Should the descendants of former Georgetown University slaves be compensated by the institution?
By Victor Ochieng
It’s reported that during its financial crisis in 1838, Georgetown University earned millions of dollars from selling 272 of its slaves. The university is now in focus for its historic link to slavery. The slaves were bound and forced onto a ship and transported to Louisiana from Maryland, their plantation home. The slaves comprised of fathers-to-be, toddlers, pregnant women, and grandparents. Among the slaves was a two month-old infant who is said to be the youngest slave sold to save Georgetown.
According to The New York Times, many people in Georgetown are now asking whether it’s time for the Catholic University to compensate the descendants of these slaves as a way of making amends.

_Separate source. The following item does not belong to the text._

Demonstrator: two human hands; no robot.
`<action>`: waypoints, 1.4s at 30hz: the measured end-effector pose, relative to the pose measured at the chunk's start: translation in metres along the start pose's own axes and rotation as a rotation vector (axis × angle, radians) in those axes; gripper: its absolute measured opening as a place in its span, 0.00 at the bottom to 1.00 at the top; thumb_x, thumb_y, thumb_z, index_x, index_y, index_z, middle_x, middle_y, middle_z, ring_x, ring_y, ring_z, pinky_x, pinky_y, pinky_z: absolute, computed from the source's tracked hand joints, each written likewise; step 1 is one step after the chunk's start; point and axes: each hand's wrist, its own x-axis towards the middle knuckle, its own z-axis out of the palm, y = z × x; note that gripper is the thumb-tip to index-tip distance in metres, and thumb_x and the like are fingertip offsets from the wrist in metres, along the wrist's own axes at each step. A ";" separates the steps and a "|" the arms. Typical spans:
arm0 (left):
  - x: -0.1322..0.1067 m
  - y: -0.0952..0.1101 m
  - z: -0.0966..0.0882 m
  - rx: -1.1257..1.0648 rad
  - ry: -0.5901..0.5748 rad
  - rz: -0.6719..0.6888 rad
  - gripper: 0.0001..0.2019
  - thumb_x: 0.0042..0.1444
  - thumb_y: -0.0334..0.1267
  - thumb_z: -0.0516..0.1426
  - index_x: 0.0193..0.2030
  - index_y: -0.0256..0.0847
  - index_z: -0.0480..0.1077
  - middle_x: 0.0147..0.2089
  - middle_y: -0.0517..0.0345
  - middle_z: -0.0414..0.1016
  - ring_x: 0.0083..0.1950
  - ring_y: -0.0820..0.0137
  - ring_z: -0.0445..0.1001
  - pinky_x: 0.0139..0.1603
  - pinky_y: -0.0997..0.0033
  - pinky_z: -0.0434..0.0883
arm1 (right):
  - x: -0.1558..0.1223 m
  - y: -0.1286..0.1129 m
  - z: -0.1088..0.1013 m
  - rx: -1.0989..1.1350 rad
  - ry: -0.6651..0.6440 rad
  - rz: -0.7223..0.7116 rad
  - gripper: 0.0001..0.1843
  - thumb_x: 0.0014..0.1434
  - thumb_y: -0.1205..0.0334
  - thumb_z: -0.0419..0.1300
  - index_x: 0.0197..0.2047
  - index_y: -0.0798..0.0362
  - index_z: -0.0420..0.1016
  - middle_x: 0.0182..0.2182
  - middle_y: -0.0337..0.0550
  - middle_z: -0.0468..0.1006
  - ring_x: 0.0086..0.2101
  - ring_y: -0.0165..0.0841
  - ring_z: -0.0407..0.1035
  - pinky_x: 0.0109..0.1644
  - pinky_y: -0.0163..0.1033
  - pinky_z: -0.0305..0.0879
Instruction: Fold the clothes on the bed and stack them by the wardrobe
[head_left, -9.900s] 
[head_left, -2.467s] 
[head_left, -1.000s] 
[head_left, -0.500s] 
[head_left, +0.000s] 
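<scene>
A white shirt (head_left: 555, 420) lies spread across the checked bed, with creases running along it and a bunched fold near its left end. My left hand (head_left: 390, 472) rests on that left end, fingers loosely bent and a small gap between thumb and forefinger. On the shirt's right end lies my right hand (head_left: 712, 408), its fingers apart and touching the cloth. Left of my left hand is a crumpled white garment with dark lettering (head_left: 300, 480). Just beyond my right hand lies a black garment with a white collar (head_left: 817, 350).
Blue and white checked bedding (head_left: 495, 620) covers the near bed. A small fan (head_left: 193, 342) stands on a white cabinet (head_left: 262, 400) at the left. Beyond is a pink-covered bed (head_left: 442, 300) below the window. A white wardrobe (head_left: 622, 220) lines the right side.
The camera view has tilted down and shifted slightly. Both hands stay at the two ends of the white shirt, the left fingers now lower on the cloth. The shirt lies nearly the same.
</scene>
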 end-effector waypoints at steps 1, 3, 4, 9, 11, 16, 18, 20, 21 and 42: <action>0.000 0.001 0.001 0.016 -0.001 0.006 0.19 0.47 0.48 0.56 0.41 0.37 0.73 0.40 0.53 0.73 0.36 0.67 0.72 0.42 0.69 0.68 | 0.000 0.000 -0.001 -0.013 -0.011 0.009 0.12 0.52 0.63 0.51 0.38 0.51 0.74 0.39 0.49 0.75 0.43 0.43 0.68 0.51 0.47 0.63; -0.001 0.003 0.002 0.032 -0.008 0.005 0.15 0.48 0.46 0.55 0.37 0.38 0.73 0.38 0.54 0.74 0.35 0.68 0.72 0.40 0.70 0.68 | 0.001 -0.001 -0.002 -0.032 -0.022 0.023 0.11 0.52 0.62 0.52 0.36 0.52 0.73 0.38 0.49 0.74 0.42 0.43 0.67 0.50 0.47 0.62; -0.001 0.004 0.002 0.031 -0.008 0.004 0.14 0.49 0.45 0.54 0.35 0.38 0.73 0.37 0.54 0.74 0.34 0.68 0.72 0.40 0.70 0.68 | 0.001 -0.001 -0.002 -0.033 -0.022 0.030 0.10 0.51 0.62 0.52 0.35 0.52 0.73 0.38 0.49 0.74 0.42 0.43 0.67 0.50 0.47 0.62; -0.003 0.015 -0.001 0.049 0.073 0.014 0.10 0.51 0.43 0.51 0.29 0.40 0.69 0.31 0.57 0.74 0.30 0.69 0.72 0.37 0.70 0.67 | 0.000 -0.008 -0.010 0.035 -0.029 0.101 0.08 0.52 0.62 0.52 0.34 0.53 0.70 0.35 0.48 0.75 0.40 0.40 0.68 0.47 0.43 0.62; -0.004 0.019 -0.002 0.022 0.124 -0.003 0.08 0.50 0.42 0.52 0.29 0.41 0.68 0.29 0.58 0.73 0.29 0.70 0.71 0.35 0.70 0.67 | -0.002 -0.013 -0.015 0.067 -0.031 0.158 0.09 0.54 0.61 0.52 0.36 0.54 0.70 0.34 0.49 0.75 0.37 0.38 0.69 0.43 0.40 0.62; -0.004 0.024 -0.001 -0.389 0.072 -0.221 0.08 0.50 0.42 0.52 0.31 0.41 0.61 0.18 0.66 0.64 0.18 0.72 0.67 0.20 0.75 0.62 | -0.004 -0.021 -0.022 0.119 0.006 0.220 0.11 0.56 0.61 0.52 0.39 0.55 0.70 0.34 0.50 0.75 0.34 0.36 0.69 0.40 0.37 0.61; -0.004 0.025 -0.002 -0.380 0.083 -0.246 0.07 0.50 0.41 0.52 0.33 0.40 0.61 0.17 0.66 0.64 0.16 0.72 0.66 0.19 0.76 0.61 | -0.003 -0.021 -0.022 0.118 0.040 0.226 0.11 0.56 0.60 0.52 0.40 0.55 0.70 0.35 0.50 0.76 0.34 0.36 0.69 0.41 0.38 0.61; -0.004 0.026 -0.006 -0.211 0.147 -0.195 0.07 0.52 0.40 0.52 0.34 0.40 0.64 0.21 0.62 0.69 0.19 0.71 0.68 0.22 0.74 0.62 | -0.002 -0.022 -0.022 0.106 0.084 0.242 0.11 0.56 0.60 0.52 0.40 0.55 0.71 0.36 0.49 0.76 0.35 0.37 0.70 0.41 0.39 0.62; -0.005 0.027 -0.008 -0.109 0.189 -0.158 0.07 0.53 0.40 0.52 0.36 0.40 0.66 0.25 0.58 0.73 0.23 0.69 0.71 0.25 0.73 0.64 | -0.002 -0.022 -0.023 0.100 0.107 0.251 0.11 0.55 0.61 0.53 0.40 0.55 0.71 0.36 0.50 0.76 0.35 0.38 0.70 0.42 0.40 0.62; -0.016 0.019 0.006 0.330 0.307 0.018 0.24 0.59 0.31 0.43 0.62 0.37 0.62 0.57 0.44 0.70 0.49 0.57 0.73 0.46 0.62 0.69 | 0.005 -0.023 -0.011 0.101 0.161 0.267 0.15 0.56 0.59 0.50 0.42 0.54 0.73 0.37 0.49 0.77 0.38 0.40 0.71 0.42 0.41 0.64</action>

Many are wondering how the Catholic priests who led the university could hold several human beings in very unkind bondage and then sell them into cruel circumstances.
It is known from history that some of the slaves were actually donated by rich parishioners, and during that time, Georgetown depended on profits from Jesuit plantations in Maryland to run the college. It was a requirement by the priests that their slaves should attend Mass, but life was not easy. The slaves were mistreated and sold just like any other slaves.
Many people are still questioning the sale of 272 men, women, and children. As it was then and it is now, they believe that this number is too big.
The transaction was negotiated by two Georgetown Jesuit presidents and it earned the college a whopping $3.3 million in today’s dollars! Of this, about $500,000 was used to settle Georgetown’s debts.
This news has come at a time when there are protests and racial tensions at colleges with links to slavery. Following such protests by students, Georgetown removed the names of two former presidents – the Rev. William McSherry and the Rev. Thomas F. Mulledy – from university buildings. Still the students and activists feel that’s not enough.
“This is not a disembodied group of people, who are nameless and faceless. These are real people with real names and real descendants,” said Richard J. Cellini, an alumnus of the university.
Harvard University also replaced a shield in its law school because it incorporated the crest of a family that owned a slave who helped to finance the law school.
Many people are currently trying to find out what happened to the 272 slaves, and are also trying to locate their descendants. Among such people is Richard J. Cellini, a white male, who has organized a non-profit called the “Georgetown Memory Project.” He’s hired a team of genealogists to help him unravel this puzzle.